Grabbing a Bucket

An image of an Iraqi refugee named Danny holding the Iraq and American flags. Danny is wearing a Red Sox jacket and is at a protest on Copley Square.

Danny Breegi, a former refugee of the first Gulf War, holds both an Iraq and American flag at a Copley Square protest of Donald Trump’s policy restricting the travel of people from 7 Muslim-majority countries.

Available in the iBooks store.  

“LOVE TRUMPS HATE! LOVE TRUMPS HATE!”

“MUSLIM RIGHTS ARE HUMAN RIGHTS!”

“SAY IT LOUD, SAY IT CLEAR! REFUGEES ARE WELCOME HERE!”

“NO TRUMP! NO K.K.K.! NO FASCIST U.S.A.!”

I stood in amazement at the corner of Boylston and Clarendon next to two dump trucks blocking the road. I had covered protests before, but they were typically small and uncoordinated. This one was well-organized chaos with all types of people chanting in unison. After taking in the breadth of the rally, I opened my bag and fixed an 18-135mm lens on my Canon and ventured into the legion.

It was January 27, 2017, when President Donald Trump signed Executive Order 13769, effectively banning immigrants from one of seven Muslim-majority nations—Iran, Iraq, Somalia, Sudan, Syria, and Yemen. The ban felt unethical, but not illogical.

In the Marines, I learned something nerve-wracking—security is an illusion. Growing up near an Air Force base, I remember seeing armed guards and barbed wire fences. To my eyes, that was the safest place I could imagine. After I enlisted, however, I saw the reality—fences break, people get lazy, and little can stop a person with determination. So, when I thought of the immigrant ban, I thought of reality. If ISIS wants to get in as refugees, it will.

A day later, a man named Danny would change my mind. But, Let’s rewind back to the beginning.

It was cold.

Sada Naji and her husband, Wisam, were in the basement of a rural hospital north of Baghdad. The chugging blasts of bombs could be heard in the distance as Wisam helped Sada into their concrete and metal room.

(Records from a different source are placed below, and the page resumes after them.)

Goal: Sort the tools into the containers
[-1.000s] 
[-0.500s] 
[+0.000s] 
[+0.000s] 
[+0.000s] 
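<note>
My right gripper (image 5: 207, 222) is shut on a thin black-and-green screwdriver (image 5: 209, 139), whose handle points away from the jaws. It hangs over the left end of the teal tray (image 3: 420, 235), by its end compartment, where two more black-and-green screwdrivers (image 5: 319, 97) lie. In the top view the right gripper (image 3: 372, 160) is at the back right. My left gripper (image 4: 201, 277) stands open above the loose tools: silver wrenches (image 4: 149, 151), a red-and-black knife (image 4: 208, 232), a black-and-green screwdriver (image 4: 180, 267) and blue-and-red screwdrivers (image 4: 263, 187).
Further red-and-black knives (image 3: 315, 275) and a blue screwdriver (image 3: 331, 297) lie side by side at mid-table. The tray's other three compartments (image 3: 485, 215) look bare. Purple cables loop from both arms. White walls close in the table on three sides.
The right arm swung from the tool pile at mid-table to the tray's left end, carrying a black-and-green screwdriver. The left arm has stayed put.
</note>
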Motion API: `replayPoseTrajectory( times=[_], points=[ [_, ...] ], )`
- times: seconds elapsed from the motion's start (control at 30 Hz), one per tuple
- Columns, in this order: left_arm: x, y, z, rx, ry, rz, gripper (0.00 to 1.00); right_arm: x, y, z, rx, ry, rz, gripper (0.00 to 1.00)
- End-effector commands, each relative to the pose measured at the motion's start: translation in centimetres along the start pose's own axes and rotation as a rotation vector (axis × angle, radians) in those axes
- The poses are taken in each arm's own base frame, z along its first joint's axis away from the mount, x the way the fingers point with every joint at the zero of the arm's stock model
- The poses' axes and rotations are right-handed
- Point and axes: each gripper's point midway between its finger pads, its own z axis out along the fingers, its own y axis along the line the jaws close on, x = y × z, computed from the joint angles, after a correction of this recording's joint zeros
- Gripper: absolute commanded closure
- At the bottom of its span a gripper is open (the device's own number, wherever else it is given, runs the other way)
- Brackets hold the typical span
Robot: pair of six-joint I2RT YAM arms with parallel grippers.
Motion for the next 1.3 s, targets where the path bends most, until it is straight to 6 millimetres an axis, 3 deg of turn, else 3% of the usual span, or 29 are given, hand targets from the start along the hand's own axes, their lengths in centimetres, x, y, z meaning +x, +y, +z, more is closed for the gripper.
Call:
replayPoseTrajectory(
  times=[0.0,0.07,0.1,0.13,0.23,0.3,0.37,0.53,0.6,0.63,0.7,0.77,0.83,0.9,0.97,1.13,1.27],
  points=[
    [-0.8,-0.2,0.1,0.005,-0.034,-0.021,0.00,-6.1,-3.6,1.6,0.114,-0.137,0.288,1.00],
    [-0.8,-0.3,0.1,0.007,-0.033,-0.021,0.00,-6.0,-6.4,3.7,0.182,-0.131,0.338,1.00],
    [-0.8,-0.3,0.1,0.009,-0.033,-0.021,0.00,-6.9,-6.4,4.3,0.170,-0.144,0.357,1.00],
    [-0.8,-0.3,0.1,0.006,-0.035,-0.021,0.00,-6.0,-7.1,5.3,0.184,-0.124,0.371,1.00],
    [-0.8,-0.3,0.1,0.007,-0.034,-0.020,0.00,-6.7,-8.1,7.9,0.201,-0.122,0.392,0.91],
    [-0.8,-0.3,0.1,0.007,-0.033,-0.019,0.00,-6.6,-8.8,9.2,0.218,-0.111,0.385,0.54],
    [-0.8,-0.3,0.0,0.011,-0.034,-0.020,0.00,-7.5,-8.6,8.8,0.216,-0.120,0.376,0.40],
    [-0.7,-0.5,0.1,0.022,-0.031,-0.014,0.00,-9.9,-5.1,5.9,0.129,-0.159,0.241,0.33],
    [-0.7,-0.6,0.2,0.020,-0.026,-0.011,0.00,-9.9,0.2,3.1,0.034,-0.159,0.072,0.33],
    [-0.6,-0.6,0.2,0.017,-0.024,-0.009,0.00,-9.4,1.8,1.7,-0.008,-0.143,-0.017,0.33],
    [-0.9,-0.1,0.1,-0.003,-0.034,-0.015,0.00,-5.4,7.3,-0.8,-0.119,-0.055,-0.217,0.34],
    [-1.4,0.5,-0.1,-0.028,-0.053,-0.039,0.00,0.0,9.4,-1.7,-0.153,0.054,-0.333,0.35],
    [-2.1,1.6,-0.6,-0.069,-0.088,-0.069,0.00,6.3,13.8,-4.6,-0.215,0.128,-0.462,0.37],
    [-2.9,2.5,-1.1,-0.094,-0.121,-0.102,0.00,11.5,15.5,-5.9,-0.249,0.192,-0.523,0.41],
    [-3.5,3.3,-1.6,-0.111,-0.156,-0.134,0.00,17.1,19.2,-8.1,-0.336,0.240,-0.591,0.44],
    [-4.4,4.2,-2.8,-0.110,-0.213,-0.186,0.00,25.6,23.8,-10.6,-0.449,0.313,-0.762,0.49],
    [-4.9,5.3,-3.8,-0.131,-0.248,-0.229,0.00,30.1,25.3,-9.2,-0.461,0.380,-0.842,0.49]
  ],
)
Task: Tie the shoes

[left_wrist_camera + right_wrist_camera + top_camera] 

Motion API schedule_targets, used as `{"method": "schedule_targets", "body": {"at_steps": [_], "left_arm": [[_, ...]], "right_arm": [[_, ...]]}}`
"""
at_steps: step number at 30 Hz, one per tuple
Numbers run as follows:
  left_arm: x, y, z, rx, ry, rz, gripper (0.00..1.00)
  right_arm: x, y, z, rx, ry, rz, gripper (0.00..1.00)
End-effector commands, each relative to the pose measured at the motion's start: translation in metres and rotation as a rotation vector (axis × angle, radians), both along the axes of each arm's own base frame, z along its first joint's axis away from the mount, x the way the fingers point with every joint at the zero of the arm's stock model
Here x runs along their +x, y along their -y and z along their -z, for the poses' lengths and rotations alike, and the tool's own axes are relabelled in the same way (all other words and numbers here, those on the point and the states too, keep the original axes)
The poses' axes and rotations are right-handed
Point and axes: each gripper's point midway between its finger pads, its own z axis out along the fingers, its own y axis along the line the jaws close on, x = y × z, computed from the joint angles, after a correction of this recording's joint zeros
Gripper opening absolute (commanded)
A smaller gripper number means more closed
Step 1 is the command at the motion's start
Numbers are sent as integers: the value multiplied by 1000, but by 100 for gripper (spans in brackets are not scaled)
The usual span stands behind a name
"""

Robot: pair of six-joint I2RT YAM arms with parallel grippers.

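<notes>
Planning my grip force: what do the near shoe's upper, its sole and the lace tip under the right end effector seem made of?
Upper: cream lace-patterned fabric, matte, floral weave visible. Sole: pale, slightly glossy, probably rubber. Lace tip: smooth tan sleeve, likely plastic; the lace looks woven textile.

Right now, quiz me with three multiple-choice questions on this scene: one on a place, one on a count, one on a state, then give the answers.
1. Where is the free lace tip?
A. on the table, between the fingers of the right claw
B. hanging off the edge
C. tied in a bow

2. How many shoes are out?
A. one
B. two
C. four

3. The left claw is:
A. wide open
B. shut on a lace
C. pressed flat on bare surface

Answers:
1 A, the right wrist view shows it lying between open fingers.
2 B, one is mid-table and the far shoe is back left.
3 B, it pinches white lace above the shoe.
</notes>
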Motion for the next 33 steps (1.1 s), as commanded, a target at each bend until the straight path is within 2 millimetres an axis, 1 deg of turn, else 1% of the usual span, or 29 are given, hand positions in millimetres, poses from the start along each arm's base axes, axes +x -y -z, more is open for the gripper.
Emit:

She was pregnant and in labor.

“I was pregnant when the Persian Gulf War started. Oops!”

I chortled.

Sada, Wisam, and Danny are sitting on a posh couch in Woburn, Mass. They’re sitting affectionately close to each other, bathed in the soft orange light of a chandelier. Flanked to their left is a beautifully designed palm tree made of precious metals. To their right, an image of Danny’s baptism in the Charles River. On the table before me are crackers, cheese, and homemade hummus with an unusually sophisticated flavor. It’s been over a year since I first met Danny and his family welcomed me into their home to tell me their journey.

“So,” I said, letting the word linger as I tried to gather my thoughts. “Tell me about Danny’s birth.”

At the start of the Persian Gulf War, Sada and Wisam fled north of Baghdad on a tip, just before the first bombs fell, to a small farming town called Alrashedeah. Sada was 9 months pregnant.

Terrified, they could still hear the “fireworks,” as Sada calls them, erupting south of their position. Worried about chemical weapons, they pushed further north to Shahraban, Diyala to stay upwind. If things got really bad, Wisam told me, they had a plan to flee to Iran. On the night of February 9th, Sada went into labor.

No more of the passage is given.